- To do -
Repeat exactly, and only, the lines from the line containing "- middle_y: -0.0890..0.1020" through the last line of the records below, including both.

- Dataset excerpts -
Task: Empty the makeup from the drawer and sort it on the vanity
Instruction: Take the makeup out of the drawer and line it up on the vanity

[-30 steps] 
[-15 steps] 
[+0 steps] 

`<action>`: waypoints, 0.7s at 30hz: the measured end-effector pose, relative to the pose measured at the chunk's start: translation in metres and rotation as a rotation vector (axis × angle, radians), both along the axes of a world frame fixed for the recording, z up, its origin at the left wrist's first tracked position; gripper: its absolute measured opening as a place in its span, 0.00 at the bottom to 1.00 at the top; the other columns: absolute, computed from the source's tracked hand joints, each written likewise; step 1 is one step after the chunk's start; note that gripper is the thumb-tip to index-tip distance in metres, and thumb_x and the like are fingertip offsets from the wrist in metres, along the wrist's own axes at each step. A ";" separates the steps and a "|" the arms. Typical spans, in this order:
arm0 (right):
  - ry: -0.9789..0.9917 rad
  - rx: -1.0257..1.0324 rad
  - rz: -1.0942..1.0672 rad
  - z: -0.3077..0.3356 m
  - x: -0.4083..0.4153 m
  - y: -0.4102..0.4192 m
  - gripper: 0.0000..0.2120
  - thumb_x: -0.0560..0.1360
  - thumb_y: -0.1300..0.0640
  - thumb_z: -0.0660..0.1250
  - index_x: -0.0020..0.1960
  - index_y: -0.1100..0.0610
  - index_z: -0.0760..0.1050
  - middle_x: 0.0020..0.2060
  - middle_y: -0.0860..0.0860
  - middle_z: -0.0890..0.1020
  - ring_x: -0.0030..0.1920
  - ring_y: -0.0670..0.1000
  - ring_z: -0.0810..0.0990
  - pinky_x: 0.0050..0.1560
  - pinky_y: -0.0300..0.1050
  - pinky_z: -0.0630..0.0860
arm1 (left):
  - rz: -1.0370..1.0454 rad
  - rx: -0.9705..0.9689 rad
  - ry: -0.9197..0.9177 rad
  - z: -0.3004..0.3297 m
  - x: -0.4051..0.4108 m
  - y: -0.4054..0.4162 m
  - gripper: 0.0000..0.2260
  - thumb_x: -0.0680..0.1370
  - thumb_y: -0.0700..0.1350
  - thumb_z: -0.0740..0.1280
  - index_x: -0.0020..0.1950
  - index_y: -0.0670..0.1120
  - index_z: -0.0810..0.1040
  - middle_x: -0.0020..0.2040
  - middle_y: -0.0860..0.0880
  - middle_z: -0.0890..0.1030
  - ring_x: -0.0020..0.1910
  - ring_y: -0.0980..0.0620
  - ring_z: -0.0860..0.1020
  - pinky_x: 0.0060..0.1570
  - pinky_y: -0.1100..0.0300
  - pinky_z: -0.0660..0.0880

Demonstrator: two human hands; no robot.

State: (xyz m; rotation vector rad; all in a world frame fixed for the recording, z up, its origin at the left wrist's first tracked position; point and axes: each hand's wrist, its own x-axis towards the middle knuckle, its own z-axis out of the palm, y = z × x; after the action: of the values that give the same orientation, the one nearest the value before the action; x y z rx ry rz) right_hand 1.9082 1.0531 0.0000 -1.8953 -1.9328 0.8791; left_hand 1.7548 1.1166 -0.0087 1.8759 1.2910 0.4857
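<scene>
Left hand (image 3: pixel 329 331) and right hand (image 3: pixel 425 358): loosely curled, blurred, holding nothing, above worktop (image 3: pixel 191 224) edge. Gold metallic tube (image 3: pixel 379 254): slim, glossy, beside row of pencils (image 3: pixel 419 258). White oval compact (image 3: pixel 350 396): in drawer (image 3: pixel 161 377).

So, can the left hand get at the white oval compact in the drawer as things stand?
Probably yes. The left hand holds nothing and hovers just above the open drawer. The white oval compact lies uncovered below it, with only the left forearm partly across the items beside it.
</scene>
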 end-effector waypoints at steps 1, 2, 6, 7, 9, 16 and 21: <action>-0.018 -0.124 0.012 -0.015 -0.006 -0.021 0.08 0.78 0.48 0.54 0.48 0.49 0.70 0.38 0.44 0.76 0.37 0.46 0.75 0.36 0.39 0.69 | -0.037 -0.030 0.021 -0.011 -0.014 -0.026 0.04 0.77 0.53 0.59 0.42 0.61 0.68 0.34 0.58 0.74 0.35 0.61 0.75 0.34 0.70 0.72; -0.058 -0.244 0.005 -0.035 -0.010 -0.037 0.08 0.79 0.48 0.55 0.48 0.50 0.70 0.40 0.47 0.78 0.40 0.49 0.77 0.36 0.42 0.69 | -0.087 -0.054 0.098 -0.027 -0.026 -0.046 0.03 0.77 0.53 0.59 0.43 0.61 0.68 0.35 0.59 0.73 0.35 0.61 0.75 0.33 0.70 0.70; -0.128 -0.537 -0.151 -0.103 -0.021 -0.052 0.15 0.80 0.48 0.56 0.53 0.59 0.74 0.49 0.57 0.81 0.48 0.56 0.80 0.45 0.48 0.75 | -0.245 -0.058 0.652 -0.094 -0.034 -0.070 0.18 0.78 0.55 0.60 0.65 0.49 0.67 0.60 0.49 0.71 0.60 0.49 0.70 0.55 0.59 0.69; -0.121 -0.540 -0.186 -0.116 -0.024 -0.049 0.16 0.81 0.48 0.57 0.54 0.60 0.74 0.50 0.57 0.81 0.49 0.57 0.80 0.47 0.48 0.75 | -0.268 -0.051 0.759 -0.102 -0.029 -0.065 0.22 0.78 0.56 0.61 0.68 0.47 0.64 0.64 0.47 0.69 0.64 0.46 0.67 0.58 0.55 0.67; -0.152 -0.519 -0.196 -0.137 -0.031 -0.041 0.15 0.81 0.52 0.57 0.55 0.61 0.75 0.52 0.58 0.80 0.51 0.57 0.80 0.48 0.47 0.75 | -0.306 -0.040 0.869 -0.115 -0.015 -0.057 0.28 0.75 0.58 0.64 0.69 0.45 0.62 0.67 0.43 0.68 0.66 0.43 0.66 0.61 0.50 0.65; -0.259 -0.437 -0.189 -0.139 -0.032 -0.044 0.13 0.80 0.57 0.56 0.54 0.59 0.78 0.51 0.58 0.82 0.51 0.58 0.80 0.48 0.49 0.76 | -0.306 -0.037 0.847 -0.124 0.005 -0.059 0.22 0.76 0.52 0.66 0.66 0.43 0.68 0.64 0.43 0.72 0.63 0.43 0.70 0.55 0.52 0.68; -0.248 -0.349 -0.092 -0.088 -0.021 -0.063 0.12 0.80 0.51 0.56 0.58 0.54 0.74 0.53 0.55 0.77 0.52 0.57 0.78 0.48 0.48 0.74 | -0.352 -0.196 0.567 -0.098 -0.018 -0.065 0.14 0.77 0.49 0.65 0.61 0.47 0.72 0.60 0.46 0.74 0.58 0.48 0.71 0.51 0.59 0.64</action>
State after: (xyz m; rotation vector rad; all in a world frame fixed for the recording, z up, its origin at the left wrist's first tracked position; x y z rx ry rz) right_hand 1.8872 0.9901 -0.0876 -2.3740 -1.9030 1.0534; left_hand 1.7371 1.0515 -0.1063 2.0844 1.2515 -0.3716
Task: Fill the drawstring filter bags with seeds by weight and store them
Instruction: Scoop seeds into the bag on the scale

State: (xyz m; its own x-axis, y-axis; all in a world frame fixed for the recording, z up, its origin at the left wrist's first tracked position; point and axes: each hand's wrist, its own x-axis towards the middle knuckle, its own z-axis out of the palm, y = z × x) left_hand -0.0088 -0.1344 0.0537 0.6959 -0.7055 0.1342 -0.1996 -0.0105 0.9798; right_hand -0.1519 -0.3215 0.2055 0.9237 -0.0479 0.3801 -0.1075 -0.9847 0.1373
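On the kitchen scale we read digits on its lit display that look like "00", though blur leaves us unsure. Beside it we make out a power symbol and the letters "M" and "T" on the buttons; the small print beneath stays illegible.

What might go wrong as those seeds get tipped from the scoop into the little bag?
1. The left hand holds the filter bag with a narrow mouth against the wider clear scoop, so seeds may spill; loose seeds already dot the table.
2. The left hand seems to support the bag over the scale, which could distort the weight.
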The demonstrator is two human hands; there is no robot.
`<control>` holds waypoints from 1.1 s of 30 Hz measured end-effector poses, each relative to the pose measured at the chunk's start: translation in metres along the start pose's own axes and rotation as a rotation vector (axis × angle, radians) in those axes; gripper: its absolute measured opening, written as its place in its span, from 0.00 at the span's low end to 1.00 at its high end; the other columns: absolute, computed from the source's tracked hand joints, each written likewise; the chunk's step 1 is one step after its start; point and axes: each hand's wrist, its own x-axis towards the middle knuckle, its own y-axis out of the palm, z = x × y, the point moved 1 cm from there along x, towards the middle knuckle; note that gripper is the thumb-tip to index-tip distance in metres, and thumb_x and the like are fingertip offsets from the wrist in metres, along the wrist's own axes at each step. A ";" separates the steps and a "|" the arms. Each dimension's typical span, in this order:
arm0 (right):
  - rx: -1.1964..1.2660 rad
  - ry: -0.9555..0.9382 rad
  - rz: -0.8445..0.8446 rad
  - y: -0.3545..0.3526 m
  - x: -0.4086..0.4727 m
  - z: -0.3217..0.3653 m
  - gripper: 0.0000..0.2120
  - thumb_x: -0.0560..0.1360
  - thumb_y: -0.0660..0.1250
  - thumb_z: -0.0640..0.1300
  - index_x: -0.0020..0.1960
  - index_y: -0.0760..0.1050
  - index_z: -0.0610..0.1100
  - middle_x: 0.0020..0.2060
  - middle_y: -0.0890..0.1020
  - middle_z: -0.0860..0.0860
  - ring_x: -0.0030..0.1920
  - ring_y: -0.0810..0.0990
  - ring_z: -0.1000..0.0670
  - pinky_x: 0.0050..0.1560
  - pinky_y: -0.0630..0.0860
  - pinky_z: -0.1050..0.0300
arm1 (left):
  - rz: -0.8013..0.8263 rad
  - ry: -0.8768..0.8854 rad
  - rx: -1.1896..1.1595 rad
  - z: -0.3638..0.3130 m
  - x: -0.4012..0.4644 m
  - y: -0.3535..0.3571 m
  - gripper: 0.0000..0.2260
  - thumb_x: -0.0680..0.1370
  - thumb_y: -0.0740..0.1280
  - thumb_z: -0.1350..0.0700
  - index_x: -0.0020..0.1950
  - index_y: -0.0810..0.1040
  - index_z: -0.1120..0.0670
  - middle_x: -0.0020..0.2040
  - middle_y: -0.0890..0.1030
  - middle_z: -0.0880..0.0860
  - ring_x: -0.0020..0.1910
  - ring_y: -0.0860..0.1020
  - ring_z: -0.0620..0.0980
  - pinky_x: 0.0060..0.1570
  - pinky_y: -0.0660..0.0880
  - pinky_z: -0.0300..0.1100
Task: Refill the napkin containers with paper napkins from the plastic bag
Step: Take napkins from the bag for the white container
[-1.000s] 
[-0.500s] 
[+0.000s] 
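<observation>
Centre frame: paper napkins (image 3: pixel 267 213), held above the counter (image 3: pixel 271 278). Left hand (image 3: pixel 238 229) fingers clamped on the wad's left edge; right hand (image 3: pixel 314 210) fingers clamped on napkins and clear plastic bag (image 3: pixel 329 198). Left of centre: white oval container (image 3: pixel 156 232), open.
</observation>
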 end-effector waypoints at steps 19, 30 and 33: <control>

- Answer to this task -
  - middle_y: -0.0890..0.1020
  - middle_z: -0.0860..0.0860
  - ring_x: -0.0030..0.1920
  - ring_y: -0.0810..0.0990
  - ring_z: -0.1000..0.0670
  - pinky_x: 0.0050..0.1560
  - pinky_y: -0.0630..0.0860
  - pinky_z: -0.1050..0.0300
arm1 (left):
  - rz: -0.8013..0.8263 rad
  - ry: -0.8768..0.8854 rad
  - rx: -1.1896..1.1595 rad
  - z: -0.3638..0.3130 m
  - x: -0.4012..0.4644 m
  - y: -0.3535..0.3571 m
  - gripper: 0.0000..0.2260
  - thumb_x: -0.0680..0.1370
  - thumb_y: -0.0740..0.1280
  - thumb_z: -0.1350..0.0700
  - index_x: -0.0020..0.1950
  - index_y: -0.0810..0.1040
  - index_z: -0.1120..0.0670
  - middle_x: -0.0020..0.2040
  - middle_y: -0.0890..0.1030
  - middle_z: -0.0880..0.0860
  - ring_x: -0.0020..0.1910
  - ring_y: -0.0860..0.1020
  - ring_z: -0.0620..0.0980
  - pinky_x: 0.0060..0.1570
  - pinky_y: -0.0660..0.0880
  - pinky_z: -0.0300..0.1100
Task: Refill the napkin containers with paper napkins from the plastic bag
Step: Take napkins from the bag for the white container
[-1.000s] 
[-0.500s] 
[+0.000s] 
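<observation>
Centre frame: paper napkins (image 3: pixel 267 213), held above the counter (image 3: pixel 271 278). Left hand (image 3: pixel 238 229) fingers clamped on the wad's left edge; right hand (image 3: pixel 314 210) fingers clamped on napkins and clear plastic bag (image 3: pixel 329 198). Left of centre: white oval container (image 3: pixel 156 232), open.
</observation>
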 end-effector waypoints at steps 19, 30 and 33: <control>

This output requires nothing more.